Над травой показалась чья-то нога.
Господи, кто-то ранен!
Грейс поднялась на ноги и бросилась туда, где в траве какой-то человек, скрючившись, держал свою босую ступню, проткнутую шипастой головкой довольно большого и выглядевшего очень колючим чертополоха. Грейс действовала быстро. Она прикрыла подолом своей шерстяной юбки руку, чтобы не пораниться о колючки, и осторожно взяла им головку растения, высвобождая её из ноги пострадавшего. Мужчина снова взвыл, а затем быстро замолчал. Грейс отошла и отцепила чертополох от юбки, а затем раздавила его острые шипы подошвой своего ботинка, прежде чем повернуться и посмотреть, не нуждается ли мужчина в ещё какой-то помощи.
— С вами всё хорошо? Эти колючки могут быть очень остры, и я…

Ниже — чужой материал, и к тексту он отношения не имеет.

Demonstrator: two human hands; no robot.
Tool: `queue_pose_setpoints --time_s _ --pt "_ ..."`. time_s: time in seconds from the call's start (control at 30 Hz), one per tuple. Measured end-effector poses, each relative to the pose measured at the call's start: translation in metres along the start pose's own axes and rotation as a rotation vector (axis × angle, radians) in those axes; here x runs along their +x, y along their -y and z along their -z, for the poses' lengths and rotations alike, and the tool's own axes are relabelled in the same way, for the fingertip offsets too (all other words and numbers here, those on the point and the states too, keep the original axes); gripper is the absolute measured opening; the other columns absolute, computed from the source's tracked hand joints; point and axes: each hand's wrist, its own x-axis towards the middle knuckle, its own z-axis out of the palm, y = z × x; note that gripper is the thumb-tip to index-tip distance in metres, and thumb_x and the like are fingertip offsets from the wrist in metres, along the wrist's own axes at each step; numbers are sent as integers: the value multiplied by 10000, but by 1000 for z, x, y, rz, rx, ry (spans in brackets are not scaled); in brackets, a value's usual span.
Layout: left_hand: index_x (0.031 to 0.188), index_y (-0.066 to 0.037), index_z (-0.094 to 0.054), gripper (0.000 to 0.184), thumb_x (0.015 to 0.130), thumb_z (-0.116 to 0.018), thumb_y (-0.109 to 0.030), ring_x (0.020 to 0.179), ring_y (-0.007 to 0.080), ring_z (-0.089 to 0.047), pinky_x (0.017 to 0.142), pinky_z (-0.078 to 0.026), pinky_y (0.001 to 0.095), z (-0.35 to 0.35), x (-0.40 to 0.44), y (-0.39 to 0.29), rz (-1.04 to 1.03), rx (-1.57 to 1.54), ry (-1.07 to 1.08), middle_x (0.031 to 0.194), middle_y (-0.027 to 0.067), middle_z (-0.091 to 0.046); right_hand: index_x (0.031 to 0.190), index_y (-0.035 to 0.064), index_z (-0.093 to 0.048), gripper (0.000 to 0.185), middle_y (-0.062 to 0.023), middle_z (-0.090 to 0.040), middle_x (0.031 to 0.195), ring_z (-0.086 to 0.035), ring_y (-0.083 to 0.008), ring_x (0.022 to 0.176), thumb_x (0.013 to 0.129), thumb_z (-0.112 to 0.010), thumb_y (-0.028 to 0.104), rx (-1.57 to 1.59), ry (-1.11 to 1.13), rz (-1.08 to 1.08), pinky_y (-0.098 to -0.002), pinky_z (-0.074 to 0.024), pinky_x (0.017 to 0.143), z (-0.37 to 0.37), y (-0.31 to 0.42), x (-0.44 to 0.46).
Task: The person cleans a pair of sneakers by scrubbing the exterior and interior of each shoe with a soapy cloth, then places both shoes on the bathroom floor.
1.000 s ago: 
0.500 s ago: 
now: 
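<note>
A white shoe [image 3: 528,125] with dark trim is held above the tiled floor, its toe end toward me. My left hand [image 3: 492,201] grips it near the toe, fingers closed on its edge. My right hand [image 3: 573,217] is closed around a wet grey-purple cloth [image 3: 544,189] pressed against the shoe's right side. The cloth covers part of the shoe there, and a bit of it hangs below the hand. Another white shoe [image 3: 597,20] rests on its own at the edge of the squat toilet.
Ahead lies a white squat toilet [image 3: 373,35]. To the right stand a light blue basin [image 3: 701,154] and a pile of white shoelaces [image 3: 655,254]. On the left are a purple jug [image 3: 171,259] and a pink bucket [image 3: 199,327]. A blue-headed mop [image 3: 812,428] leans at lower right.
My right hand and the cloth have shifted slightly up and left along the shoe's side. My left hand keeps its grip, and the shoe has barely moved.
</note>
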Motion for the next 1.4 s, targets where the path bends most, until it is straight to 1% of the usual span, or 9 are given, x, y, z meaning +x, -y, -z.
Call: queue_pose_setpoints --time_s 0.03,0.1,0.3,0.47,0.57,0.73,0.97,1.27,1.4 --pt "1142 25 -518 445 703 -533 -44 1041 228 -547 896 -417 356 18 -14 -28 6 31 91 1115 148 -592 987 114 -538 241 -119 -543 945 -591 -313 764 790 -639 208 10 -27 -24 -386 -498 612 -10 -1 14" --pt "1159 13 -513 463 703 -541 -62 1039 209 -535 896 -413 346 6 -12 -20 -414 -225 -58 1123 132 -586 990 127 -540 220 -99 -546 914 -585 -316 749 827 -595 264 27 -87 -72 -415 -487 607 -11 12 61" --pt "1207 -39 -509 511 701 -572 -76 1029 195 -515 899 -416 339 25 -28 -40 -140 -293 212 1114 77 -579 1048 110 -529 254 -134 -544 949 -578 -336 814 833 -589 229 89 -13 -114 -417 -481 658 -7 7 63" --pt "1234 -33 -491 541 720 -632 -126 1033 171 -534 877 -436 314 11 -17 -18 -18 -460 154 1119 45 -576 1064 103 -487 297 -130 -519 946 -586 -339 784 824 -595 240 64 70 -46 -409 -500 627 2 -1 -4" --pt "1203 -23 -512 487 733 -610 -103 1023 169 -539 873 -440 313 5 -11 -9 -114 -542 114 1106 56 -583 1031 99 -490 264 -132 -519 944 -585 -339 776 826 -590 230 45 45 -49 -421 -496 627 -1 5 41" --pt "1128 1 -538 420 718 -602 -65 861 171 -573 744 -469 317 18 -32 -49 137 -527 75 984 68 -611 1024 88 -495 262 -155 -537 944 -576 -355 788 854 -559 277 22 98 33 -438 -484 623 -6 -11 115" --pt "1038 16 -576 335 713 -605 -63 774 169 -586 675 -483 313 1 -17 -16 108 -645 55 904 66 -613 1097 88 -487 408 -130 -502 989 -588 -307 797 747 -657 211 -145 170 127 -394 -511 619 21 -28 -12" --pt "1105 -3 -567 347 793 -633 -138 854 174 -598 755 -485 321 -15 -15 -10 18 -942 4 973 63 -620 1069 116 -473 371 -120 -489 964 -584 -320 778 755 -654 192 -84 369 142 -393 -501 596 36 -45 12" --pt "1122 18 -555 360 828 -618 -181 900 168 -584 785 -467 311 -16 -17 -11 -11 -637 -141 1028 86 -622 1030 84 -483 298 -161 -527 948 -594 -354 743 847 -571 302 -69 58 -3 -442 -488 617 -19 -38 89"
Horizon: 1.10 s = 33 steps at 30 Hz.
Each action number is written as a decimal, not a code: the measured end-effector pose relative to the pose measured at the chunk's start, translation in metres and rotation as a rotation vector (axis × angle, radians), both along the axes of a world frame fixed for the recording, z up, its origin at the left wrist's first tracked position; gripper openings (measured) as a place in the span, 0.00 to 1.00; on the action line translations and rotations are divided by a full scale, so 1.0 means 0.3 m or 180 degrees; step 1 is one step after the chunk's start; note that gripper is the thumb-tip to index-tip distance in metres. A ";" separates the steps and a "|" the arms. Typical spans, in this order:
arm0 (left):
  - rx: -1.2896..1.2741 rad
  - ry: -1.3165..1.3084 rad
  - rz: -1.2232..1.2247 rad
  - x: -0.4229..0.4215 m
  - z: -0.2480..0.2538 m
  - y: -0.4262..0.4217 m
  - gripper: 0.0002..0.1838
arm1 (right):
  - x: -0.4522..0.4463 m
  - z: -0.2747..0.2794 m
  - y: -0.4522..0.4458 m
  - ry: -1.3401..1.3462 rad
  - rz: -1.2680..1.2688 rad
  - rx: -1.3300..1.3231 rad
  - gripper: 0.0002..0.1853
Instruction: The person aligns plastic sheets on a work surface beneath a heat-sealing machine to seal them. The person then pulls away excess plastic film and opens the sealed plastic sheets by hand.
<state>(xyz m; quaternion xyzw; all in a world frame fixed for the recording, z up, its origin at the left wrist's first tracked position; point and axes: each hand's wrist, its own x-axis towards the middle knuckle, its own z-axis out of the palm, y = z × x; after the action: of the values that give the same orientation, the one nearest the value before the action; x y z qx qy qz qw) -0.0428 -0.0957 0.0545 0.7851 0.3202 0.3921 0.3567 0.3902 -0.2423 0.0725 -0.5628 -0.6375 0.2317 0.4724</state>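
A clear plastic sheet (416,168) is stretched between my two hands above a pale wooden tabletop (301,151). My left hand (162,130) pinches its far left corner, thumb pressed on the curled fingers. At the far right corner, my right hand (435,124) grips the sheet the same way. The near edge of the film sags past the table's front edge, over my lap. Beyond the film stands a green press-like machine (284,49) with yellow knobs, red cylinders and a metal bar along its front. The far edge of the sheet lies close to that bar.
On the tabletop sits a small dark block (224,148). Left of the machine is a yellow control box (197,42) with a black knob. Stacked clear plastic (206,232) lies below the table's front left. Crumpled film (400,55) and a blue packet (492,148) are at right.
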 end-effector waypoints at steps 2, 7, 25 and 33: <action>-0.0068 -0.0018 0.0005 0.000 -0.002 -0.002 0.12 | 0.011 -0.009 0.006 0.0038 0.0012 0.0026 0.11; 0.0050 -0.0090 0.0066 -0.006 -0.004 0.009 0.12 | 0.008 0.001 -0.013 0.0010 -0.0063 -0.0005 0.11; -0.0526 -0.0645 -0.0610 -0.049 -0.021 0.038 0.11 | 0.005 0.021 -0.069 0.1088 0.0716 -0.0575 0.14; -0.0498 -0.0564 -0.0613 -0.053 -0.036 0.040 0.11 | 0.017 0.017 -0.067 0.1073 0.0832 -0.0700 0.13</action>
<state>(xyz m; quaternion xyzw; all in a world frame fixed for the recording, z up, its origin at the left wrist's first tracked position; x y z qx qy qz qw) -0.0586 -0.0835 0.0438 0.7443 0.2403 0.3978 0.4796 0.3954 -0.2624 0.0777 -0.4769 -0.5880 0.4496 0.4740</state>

Грейс потеряла дар речи, очутившись лицом к лицу с последним человеком, которого могла бы ожидать здесь встретить.
Кристиан.
Здесь, в Шотландии.
На нём не было ни ботинок, ни чулок.
И он делал нечто очень странное.
Он улыбался.
Грейс поймала себя на мысли, что, возможно, он ударился головой при падении на землю, и чуть было не произнесла это вслух.
Но до того как она успела что-то сказать, он уже двинулся в её сторону. Грейс замерла, совершенно не зная, как себя вести.